Significantly, during the Covid lockdown the high court has itself expressed considerable difficulties in its functioning, and has intervened on the issue of the limited e-connectivity of courts. This is in contrast to its role during the post 5 August period, where it maintained that courts were functional. Chief Justice Gita Mittal and Justice Rajnesh Oswal in a hearing regarding non-availability of routers in Udhampur court observed that, “the availability of e-connectivity to the courts is an issue of ensuring access to justice to the citizens.” This report also noted that internet service provider BSNL had sent a letter to the department of justice in November 2019 on the need for VSAT facilities for 10 sites but had received no response.
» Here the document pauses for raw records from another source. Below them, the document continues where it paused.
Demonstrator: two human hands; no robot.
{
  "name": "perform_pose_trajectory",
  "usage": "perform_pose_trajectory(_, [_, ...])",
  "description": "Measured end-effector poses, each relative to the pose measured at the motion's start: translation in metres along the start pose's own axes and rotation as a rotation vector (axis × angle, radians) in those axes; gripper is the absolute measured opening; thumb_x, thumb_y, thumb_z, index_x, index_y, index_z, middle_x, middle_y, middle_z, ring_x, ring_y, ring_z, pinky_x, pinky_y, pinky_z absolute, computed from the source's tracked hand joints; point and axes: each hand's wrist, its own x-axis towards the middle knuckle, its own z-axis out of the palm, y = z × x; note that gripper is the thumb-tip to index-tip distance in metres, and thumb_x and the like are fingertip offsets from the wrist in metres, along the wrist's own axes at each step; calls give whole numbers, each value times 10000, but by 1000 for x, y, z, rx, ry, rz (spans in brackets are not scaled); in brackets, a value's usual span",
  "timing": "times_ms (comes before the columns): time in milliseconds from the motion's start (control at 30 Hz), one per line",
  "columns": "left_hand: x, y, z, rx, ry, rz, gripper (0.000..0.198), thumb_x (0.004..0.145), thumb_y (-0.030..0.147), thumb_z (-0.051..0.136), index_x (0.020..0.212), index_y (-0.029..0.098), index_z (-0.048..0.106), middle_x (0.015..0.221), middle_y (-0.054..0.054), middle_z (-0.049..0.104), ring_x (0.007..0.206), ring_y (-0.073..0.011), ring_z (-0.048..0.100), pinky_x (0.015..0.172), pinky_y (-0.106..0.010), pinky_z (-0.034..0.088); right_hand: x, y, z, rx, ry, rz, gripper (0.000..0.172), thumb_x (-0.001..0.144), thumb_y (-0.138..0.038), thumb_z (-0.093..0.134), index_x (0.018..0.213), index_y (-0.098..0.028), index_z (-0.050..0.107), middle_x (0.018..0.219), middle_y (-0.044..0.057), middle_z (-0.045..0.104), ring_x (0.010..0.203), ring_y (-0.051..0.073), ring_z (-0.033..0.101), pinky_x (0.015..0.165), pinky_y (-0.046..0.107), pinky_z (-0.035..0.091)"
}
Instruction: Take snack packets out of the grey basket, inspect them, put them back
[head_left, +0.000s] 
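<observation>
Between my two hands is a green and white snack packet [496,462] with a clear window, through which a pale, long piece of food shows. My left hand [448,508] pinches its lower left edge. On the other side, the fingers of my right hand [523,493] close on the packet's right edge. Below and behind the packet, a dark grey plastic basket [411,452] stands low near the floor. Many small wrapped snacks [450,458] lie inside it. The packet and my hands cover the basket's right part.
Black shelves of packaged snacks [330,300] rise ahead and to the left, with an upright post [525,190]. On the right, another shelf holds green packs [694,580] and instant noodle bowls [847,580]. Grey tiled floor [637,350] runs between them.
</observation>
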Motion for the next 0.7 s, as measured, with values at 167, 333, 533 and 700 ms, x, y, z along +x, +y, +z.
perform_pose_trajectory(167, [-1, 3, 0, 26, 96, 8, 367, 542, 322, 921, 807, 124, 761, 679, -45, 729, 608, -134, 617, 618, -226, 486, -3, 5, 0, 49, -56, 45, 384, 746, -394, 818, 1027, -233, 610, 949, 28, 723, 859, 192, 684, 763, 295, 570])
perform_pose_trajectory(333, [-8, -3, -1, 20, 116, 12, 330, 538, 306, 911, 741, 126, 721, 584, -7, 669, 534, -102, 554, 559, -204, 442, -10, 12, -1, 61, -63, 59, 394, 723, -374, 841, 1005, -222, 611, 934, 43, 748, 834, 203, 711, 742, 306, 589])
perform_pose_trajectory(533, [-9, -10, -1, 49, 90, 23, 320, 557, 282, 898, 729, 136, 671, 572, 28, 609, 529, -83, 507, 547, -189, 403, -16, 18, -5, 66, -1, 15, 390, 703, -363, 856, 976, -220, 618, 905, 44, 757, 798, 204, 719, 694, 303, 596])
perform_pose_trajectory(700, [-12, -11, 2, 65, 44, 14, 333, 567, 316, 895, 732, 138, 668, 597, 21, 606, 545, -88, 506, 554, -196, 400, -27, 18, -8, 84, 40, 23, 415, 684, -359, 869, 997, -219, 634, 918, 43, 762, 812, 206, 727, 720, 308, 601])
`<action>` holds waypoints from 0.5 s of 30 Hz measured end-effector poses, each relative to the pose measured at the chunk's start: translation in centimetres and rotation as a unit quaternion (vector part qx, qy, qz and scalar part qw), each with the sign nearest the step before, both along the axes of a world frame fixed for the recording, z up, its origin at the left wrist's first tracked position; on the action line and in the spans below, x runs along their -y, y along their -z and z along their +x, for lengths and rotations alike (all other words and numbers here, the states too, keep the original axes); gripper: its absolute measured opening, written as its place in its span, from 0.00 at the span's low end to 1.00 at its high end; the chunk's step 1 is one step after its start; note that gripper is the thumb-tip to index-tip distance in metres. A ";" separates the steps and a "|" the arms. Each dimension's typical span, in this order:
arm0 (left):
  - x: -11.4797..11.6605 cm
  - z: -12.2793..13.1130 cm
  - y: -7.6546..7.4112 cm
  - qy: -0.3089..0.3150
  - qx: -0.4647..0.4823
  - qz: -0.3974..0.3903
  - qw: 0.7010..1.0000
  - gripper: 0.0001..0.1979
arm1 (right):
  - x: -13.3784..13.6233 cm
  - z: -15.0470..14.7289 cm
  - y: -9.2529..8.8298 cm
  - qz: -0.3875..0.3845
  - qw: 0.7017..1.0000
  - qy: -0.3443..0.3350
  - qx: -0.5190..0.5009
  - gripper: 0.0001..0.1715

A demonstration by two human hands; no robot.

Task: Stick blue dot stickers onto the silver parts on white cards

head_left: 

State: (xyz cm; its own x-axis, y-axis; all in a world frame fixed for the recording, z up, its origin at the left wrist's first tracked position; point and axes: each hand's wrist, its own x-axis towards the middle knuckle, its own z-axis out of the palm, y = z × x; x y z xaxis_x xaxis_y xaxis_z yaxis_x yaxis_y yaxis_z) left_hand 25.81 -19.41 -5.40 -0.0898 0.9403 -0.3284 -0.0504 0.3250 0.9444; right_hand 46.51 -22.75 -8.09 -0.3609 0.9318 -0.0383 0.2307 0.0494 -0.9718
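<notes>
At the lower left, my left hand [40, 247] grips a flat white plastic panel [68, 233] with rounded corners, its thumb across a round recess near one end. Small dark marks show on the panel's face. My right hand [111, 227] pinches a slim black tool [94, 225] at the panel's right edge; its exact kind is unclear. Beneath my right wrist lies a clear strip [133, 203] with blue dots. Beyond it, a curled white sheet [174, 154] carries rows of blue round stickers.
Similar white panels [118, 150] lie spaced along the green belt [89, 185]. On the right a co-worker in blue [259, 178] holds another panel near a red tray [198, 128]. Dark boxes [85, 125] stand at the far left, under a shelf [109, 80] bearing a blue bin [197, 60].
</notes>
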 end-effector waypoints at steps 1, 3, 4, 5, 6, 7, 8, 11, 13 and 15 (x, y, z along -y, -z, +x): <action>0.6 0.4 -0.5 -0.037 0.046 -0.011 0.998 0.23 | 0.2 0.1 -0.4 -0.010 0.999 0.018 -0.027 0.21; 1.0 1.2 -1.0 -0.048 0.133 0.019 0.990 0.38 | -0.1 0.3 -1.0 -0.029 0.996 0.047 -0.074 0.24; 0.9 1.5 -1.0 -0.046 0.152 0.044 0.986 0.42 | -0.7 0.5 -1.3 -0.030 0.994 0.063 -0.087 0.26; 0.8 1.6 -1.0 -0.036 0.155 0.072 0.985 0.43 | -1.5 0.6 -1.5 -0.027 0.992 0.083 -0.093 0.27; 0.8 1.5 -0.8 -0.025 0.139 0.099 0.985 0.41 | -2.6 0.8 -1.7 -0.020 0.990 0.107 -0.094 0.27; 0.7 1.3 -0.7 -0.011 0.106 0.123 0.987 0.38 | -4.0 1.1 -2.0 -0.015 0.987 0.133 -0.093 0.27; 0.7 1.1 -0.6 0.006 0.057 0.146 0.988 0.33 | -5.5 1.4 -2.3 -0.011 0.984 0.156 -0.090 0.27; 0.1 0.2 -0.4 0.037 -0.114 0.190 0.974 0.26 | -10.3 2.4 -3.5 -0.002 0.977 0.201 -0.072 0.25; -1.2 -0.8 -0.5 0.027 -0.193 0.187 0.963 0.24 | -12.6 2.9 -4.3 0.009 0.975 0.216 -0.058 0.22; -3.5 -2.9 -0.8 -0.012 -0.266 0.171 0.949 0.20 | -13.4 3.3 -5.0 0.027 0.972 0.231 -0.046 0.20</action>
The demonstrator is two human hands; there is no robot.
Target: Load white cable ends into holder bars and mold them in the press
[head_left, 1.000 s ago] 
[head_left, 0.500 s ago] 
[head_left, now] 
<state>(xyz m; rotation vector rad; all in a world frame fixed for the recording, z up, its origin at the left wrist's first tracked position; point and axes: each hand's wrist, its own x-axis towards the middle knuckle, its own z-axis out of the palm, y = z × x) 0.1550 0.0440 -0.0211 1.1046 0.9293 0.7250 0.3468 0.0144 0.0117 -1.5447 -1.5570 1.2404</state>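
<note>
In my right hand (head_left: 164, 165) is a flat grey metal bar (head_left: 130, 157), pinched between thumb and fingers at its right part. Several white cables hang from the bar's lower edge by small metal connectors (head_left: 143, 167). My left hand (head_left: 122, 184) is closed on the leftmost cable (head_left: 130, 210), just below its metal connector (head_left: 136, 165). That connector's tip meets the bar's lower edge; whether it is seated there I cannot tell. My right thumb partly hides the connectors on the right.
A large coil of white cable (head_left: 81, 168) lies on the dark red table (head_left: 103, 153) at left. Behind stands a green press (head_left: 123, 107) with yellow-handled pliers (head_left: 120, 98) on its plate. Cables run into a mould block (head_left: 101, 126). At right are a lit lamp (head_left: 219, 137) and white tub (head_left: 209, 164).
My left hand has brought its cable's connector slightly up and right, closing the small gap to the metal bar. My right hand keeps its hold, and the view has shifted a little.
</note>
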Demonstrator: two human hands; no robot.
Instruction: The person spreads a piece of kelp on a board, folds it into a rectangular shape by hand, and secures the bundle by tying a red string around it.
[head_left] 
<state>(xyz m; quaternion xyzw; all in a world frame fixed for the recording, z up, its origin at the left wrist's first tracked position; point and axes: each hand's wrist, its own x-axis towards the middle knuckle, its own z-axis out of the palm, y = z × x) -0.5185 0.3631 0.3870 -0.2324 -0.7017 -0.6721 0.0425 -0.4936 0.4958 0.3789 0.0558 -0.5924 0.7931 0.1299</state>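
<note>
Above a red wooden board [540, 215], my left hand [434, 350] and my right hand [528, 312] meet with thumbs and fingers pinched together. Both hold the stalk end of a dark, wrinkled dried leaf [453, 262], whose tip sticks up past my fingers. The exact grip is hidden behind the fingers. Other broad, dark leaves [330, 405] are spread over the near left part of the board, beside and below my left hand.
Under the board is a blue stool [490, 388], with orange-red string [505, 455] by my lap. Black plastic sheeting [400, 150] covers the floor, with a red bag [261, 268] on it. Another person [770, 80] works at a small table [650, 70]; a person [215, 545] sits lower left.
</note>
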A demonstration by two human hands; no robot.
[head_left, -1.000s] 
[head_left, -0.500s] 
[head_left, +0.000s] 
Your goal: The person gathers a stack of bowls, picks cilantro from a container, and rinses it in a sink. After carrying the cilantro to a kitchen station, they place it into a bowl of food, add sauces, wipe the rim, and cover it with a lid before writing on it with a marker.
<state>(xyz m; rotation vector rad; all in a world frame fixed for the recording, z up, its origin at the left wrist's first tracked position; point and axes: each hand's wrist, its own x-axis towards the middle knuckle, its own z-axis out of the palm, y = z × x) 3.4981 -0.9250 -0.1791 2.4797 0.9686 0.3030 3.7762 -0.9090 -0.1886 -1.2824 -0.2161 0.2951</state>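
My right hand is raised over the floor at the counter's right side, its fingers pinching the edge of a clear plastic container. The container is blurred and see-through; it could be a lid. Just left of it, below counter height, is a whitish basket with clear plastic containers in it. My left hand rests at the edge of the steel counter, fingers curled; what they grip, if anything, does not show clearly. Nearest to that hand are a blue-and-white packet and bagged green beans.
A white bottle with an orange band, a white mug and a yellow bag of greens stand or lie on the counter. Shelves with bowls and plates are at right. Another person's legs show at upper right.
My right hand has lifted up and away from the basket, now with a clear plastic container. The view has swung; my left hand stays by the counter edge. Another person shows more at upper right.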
The court now directed BSNL to install the converter and router in the Udhampur court, and also asked for a fresh report from BSNL on the status of providing e-connectivity to courts in the union territories of Jammu & Kashmir and Ladakh. 

The issue of low internet speed affecting access to justice was also taken up suo moto by the J&K High Court, The New Indian Express reported, when the chief justice summoned Home Secretary Shaleen Kabra to appear before a bench and apprise it of the impact of the restrictions on e-connectivity of courts. The court remarked that that “despite best efforts on the part of our IT experts, it has been impossible today to have even a bare semblance of a hearing.” The division bench noted that access to justice is a fundamental right “and cannot be impeded.”

This is an extract from the Jammu Kashmir Coalition of Civil Society’s report titled, “Kashmir’s Internet Siege,” published in August 2020.